The digitalization of health care delivery has brought up a new relationship for nurses; the nurse and technology relationship. Although technology cannot replace compassionate inpatient care, it is defined as a unique competence expected to be acquired in nursing [1]. This competence, believed to be developed through informatics expertise and health informatics solutions, is a significant opportunity to improve health care quality [2].

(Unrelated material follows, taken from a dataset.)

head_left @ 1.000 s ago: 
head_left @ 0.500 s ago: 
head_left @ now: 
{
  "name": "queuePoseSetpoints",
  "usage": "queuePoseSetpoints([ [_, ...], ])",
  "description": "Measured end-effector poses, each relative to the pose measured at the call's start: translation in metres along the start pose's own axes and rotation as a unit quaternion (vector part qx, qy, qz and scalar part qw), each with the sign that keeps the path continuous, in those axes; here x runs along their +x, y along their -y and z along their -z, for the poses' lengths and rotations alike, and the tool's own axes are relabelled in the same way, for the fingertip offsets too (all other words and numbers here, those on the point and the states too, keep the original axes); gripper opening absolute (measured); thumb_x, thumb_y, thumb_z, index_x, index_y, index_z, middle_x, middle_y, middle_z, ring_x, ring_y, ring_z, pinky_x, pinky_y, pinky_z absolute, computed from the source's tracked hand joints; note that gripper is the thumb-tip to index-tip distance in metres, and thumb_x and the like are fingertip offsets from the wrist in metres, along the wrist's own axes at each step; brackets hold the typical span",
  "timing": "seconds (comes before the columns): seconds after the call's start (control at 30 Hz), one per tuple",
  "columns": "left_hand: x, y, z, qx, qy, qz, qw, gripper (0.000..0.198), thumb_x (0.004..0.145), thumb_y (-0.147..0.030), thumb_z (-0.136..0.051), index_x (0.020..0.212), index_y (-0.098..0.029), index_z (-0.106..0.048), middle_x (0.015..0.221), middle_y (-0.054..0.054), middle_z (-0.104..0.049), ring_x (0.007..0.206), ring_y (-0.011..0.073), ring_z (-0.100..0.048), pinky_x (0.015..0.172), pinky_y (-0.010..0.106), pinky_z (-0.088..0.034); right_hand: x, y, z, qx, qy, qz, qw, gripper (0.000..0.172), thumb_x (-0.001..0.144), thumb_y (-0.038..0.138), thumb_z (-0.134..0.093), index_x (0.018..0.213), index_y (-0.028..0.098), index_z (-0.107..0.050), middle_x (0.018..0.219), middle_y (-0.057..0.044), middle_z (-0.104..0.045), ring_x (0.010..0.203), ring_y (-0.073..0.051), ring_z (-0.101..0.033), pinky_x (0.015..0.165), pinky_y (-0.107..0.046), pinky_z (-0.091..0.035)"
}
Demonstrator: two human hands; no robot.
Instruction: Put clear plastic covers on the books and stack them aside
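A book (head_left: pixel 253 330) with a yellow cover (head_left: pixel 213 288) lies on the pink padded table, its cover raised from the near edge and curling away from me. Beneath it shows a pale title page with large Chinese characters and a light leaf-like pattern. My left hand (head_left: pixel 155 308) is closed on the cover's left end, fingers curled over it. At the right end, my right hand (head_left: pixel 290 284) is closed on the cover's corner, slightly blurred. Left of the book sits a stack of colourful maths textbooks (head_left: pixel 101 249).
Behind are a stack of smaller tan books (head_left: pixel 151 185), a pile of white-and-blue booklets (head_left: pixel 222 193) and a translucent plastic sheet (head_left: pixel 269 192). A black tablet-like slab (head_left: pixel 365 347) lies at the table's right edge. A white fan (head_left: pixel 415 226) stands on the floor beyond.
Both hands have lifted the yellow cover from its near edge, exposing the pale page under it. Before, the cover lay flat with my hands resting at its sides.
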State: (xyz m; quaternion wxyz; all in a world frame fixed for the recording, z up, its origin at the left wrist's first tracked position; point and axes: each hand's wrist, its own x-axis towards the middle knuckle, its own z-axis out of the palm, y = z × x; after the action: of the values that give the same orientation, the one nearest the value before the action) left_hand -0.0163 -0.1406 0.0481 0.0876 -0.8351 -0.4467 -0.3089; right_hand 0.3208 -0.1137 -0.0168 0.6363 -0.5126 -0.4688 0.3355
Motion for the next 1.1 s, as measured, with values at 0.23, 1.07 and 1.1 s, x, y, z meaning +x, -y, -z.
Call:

In addition to keeping the patient’s information wholly and accurately, health informatics has made it possible to access this information easily and quickly. This ease of access positively impacts correct decision-making, reduces medical errors, and supports evidence-based practices. It is also known that health information systems that provide easy access to nursing care plans enhance satisfaction in nurses. For example, it is determined that the facilitation of information transfer in nursing shifts, resulting from information systems, increased the satisfaction rate among nurses by 34% [3]. There are also findings that health information systems reduce nurses’ workload and improve the quality of nursing care [4].

It seems that the time nurses spend on documentation is longer than the time allocated directly to patient care [5]. In addition, errors due to physical and cognitive fatigue of the person are likely to occur regarding the forms that are manually filled out. A study conducted in a public hospital in Turkey in 2013 established that nurses fill out approximately 68 registration forms, other than those for daily nursing care services, in addition to the forms used in all branches. Thirty of these forms (44.2%) are directly related to the practice of the nursing profession. Apart from these, 38 (55.8%) forms are patient registration forms as well as forms and reports related to devices and technical services, which are under the responsibility of physicians or other unit managers (professionals other than nurses) [6].

Patients treated in ICUs (ICUs) are at higher risk of being exposed to medical errors and patient safety issues than patients in other branches [7]. Fortunately, advancing technology offers modern healthcare providers innovative ways to solve everyday challenges in improving patient care and processes. Studies show that the use of electronic health records in the ICU is increasing. Studies show that the use of electronic health records in the ICU is rising. The resulting electronic health record is integrated with clinical decision support systems, contributing to the correct treatment of the right patient [8].

A study conducted at Akdeniz University Hospital ICU in 2017 determined that nurses use technology effectively in patient care and adopt a positive attitude towards technology [9]. Another study found that adopting technology in intensive care contributed to developing nursing care and facilitated nursing care processes. Thus, it was observed that nurses could spend more time helping patients with their emotions, such as anxiety and worry [10].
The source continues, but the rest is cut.